Hail, to the Redskins!
Goobers, on the Half shell
Nuts, for old, D.C.
The team could also play the hit song “Peanuts,” recorded by Frankie Valli and the Four Seasons, during timeouts. When they host the Giants that would be especially appropriate since they’re the “Jersey Boys.”
You could even incorporate the “Peanuts” gang cartoon characters into the marketing program. You know how Lucy likes to pull the football away just before Charlie Brown kicks it. The team could make a commercial with a scantily clad Washington cheerleader holding the ball, then pulling it away from kicker Dustin Hopkins just as he tries to kick it. Then a voice comes on that says, “Fans are nuts for the new Redskins. Don’t miss them.”

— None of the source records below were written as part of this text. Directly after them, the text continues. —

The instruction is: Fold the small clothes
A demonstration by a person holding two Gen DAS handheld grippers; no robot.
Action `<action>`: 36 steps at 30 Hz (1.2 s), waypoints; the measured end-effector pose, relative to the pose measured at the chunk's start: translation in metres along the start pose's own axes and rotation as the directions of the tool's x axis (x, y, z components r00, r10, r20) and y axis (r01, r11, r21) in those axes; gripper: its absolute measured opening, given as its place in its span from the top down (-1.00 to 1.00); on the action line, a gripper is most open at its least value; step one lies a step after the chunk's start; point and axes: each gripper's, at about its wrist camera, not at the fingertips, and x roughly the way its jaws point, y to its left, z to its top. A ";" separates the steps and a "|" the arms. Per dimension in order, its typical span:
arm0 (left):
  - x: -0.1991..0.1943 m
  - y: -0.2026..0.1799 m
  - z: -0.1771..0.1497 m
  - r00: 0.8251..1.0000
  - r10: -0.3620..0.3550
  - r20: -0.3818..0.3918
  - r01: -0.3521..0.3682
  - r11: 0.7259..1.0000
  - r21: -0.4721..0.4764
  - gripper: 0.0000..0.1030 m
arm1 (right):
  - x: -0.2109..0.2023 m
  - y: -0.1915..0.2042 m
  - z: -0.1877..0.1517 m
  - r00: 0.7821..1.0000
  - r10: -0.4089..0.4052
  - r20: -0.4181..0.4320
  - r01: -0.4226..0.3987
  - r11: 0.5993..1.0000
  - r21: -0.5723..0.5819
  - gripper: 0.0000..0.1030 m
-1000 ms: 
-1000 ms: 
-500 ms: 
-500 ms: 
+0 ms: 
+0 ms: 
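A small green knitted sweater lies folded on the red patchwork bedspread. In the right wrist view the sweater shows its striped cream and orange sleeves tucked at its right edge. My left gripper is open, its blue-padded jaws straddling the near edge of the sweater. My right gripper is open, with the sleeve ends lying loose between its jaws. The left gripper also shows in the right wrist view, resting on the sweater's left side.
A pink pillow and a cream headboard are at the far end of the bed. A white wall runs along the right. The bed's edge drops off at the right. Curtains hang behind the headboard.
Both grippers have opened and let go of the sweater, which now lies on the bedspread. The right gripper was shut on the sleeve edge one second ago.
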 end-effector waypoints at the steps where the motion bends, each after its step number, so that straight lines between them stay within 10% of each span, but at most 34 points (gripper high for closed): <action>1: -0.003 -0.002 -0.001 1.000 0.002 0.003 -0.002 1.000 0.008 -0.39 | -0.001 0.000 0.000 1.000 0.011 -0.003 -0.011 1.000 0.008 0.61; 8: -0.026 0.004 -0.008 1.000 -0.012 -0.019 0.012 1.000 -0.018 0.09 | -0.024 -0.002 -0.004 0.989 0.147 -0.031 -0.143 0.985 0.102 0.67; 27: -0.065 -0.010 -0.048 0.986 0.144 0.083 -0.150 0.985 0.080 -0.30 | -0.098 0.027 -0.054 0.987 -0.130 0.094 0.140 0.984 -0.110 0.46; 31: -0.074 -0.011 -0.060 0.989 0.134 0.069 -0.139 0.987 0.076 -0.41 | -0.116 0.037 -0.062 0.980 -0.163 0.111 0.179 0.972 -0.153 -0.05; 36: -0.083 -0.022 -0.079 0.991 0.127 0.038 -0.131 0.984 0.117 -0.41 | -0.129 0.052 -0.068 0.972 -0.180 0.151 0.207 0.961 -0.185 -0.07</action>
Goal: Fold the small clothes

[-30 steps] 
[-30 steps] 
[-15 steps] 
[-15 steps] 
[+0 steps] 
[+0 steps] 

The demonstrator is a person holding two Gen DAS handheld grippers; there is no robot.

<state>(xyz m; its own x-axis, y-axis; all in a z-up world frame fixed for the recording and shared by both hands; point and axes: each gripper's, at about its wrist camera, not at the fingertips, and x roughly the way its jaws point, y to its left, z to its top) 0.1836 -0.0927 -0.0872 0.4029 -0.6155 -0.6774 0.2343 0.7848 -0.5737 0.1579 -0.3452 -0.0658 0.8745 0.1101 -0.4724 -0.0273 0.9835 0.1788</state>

Of course, the Washington team would have to make the logo different enough from the trademark “Mr. Peanut” or face threat of a lawsuit from the Kraft-Heinz company, who owns the Planters brand Mr. Peanut represents. Maybe drop the monocle and change the hat from a top hat to a ball cap, and put a football under his skinny arm.
And that brings back some memories. When our local Carolina League baseball team changed from a Pittsburgh affiliate to a Colorado affiliate in the ‘90s they decided to change the mascot. It had been a parrot nicknamed “Long Ball Silver,” and that went well with the Buccaneers name. However, when the team changed affiliates they had a contest for a new name and “Avalanche” was the winner, and the parrot didn’t go as well with that.
Soon thereafter a new mascot was unveiled called the “Baseball Nut,” which I thought was a good idea at the time. It was a guy dressed in a nut suit with a big smile and a baseball cap.
Unfortunately, the fans didn’t go for it. They made fun of the “Baseball Nut,” calling it the “Scrotum,” among other unflattering names. It didn’t last very long and was replaced by “Mugsy,” who is still the mascot today.
Maybe the Washington football team can take a lesson from that, but all in all I thought H. Beeler from Craig County had a very creative, if a little nutty, suggestion.
BAD CAREER MOVE
If I had it to do over again I’d probably be an NFL quarterback. Can you imagine getting 503 million dollars for 10 years?
Shoot, I’d be happy with 10 million dollars for 53 years. If you’re not good at math, that’s $188,679.24 a year.
The POTUS managed to insult both the African American and Native American communities in a manner of minutes this week when he tweeted that NASCAR shouldn’t have banned the confederate flag, then followed with a rant about how the Redskins and Indians shouldn’t change their names.
That’s quite an accomplishment. Only a person with a genius mind would be capable of pulling that off.